Wahlpflichtfächer und Vertiefungsmöglichkeiten (Optionen) statt Profile

In der KV-Lehre 2023 gibt es die bisherigen zwei Varianten der Grundbildung – das Basisprofil (B-Profil) und das anspruchsvollere erweiterte Profil (E-Profil) – nicht mehr. Diese Unterscheidung hat sich in der Arbeitswelt nicht bewährt: Die beiden Profile haben sich unter anderem in der Anzahl zu lernender Fremdsprachen unterschieden (B-Profil: 1, E-Profil: 2). Aber kaufmännische Fähigkeiten und Leistungsstärke kommen nicht ausschliesslich in der Beherrschung von Fremdsprachen zum Ausdruck. Manche Menschen sind kommunikativ stark, aber nur in ihrer Muttersprache, andere sind technologisch fit oder in Mathematik, brechen aber nur schon beim Hören von «Comment allez-vous?» in Schweiss aus – beide Gruppen lernten nach altem Modell gezwungenermassen im B-Profil, ohne ihre Ressourcen voll zu nutzen.

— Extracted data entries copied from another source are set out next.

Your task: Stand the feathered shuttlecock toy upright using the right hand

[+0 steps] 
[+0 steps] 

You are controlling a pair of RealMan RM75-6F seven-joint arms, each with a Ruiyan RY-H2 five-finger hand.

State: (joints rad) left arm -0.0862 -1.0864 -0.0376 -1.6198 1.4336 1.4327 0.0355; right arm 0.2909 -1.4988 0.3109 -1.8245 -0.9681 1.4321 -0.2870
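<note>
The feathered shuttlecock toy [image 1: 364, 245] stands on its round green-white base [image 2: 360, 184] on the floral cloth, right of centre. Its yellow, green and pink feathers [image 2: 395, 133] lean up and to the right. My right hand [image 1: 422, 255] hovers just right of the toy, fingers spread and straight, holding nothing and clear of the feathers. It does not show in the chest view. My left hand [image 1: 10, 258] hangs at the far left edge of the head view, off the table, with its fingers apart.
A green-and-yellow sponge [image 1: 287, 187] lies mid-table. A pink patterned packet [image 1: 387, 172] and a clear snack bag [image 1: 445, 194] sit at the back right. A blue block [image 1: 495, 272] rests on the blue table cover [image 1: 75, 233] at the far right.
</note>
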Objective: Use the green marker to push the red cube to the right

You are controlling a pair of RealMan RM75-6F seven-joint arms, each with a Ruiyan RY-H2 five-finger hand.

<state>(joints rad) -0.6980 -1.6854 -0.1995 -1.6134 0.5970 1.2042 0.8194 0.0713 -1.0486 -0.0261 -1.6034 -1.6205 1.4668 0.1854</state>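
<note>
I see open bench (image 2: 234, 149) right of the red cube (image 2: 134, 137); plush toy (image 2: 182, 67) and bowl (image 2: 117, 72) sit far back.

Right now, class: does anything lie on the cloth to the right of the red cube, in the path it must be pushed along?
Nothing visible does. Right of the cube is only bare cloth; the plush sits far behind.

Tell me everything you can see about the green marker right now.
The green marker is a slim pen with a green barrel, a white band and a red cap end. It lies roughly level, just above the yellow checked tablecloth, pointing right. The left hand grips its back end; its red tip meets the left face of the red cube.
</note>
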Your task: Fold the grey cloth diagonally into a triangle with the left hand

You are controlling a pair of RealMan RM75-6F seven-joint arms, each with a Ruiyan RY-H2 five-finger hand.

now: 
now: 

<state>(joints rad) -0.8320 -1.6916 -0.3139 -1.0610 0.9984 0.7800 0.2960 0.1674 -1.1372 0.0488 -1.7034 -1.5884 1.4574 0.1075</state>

Durch die KV-Reform können die Lernenden ihre Lehre neu über Wahlpflichtfächer und Vertiefungsmöglichkeiten an ihre Stärken und Interessen anpassen. Als Wahlpflichtfach gelten die Fremdsprachen: Neu erwerben alle Lernenden Kenntnisse in zwei Fremdsprachen (weitere Landessprachen oder Englisch). Die erste Fremdsprache ist mündlich und schriftlich zu erlernen, die zweite wahlweise mündlich und schriftlich oder nur mündlich, bezogen auf Situationen und Themen, die im Beruf auch tatsächlich zu erwarten sind.

Im dritten KV-Lehrjahr wählen die Lernenden eine von vier Vertiefungsmöglichkeiten (Optionen):

  • Finanzen
  • Kommunikation mit Anspruchsgruppen in der Landessprache
  • Kommunikation mit Anspruchsgruppen in der Fremdsprache
  • Technologie

Ihre gewählten Wahlpflichtfächer und Vertiefungen sowie alle weitere Leistungen (Sprachzertifikate, Wettbewerbspreise, Projektarbeiten usw.) dokumentieren die Lernenden in einem elektronischen Portfolio, mit dem sie sich später auf dem Arbeitsmarkt profilieren können.

KV-Lehre 2023: Was bleibt gleich?

Die neue KV-Lehre erfolgt wie bisher an drei Lernorten: im Betrieb, in der Berufsfachschule und in branchenspezifischen überbetrieblichen Kursen* (üK).

Die Lehre kann weiterhin sowohl betrieblich («duale Lehre» bzw. «betrieblich organisierte Grundbildung», BOG) als auch schulisch («schulisch organisierte Grundbildung», SOG) absolviert werden.

Das bisherige M-Profil, d.h. die Möglichkeit zum Abschluss mit Berufsmaturität (BM1), gibt es noch (sie heisst aber nicht mehr «Profil»); auch der Anschluss an die Berufsmaturität nach der Lehre (BM2) ist gesichert. Für die Berufsmaturität müssen im Wahlpflichtbereich zwei Fremdsprachen mündlich und schriftlich gewählt werden.

Die Dauer beträgt weiterhin:

  • Betriebliche Lehre: 3 Jahre
  • Betriebliche Lehre mit Berufsmatura (BM1): 4 Jahre
  • SOG: 3–4 Jahre

Wie sich die KV-Reform 2023 auf die Nachholbildung für Erwachsene auswirkt, ist noch weitgehend unklar. Lesen Sie hier, was wir dazu bis jetzt (April 2023) in Erfahrung bringen konnten.

Weitere Informationen zur KV-Reform 2023 und Lehr-Details erhalten Sie direkt auf der Website des Kaufmännischen Vereins Schweiz.

 

* 19 Branchen stehen zur Auswahl:

Automobil-Gewerbe, Bank, Bauen und Wohnen, Bundesverwaltung, Dienstleistung und Administration (DA), Gesundheit, Handel, Hotel-Gastro-Tourismus, Internationale Speditionslogistik (ISL), Kranken- und Sozialversicherungen, Marketing und Kommunikation, Maschinen, Elektro- und Metallindustrie (MEM), Nahrungsmittelindustrie, Notariate Schweiz, Öffentliche Verwaltung, Privatversicherung, Reisen, Transport, Treuhand/Immobilien.

Berufliche Grundbildungen, die nicht über einen Betrieb, sondern in einer Handelsschule (mit Praktikum) absolviert werden, erfolgen in der Branche «Dienstleistung und Administration (DA)»; die ÜK finden dann auch in der Handelsschule statt.